Reusing or collecting data

Tip: Why is this topic important
» Defining what data will be included and analysed within your project is an important core element when designing your research project. And identifying reusable data will often be a very effective way of starting the planning of a project, and thus you should always check whether existing data can be of relevance to your project.
» Defining how project data will be collected will also help when defining data management roles and delegate data management in the project
» Defining how data will be created, possibly reused, and flow both in and out of your project, will contribute to Open Data and Open Science practices.

About this chapter

This chapter collects information about the type and origin of the data that will be included in the project. This could be both datasets or records originating outside of the project, as well as novel data collected, captured, generated or created by yourself or other project members.

Different disciplines may use different terms to describe the data or records underlying a research project. In this chapter, an inclusive approach is used with ‘data’ functioning as a broad and overarching term. This includes observational and experimental data, surveys, registry data, simulations, as well as data in digital museum archives and other data records.

Depending on the discipline and specifics of a project, a data unit may already resemble what will be archived or published as a dataset, or it may undergo significant processing on the way to becoming a dataset.

Question-specific guidance

The project will (re)use datasets or records available in a repository/registry/archive

Many research projects are using existing digital sources for producing knowledge. For example, existing data can be used as reference, be combined with other data, and datasets can be approached with novel questions. Often, pre-existing data will be combined with novel data collected or produced in a project.

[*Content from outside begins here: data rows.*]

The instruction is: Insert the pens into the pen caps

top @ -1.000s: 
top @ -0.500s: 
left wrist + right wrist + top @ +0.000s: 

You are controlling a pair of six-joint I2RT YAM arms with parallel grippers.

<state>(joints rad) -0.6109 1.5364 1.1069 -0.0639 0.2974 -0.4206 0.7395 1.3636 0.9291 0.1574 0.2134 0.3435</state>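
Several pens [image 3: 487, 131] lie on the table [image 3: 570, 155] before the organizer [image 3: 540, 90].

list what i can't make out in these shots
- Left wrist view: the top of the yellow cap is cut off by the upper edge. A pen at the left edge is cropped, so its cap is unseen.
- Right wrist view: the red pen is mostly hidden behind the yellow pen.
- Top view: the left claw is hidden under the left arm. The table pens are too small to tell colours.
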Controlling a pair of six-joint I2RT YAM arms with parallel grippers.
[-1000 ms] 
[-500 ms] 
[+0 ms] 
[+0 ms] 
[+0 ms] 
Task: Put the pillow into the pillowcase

As many of the same considerations apply, also access to materials that are commonly referred to as ‘records’ or ‘sources’ rather than ‘data’ should be included here, such as material in public archives, media archives, legal resources, or large amounts of digital literature.
If digital sources are not persistent, additional considerations on versioning and preserving a copy should be taken.

Not all data from conducted research within your research field will be open and unrestricted. But very often, even restricted and closed data(sets) of relevance can be findable by reference in publications, or by searchable metadata within registers and the like.

There can of course be a number of reasons to discard the idea of reusing data in your project, like lack of relevance for existing data etc. Taking the time to identify such reasons (when designing your project) will most often motivate the necessity of collecting new data both for yourself, project members and collaborators. If the idea of reusing data is discarded, funder guidelines ask for a brief description why building on existing sources is not relevant or applicable for the project.

You can consult the chapters on data discovery and existing data in e.g. the RDMkit for life sciences, the CESSDA Data Management Guide, or The Turing Way handbook for inspiration.

There is a number of different strategies that can be applied to identify existing datasets or records: Scientific datasets
Useful approaches to identify scientific datasets:

Data underlaying a research article or described in a data publication
- Use literature search engines to track relevant datasets via research articles. Data access should be described in a data availability statement.
- Data journals are an emerging journal genre
- Some search engines have filter functions to search in data availability statements, e.g. EuropePMC.
Datasets in relevant discipline-specific data archives
- Where do researchers in the same field publish their data? Check data availability statements in publications or publication guidelines of relevant journals.
- Curated research data registries that allow filtering of discipline: re3data.org, fairsharing.org
Metasearch-services for datasets. Different search engines have different advantages and disadvantages, it can be useful to compare results. Often the best choice to identify data in institutional and generic archives.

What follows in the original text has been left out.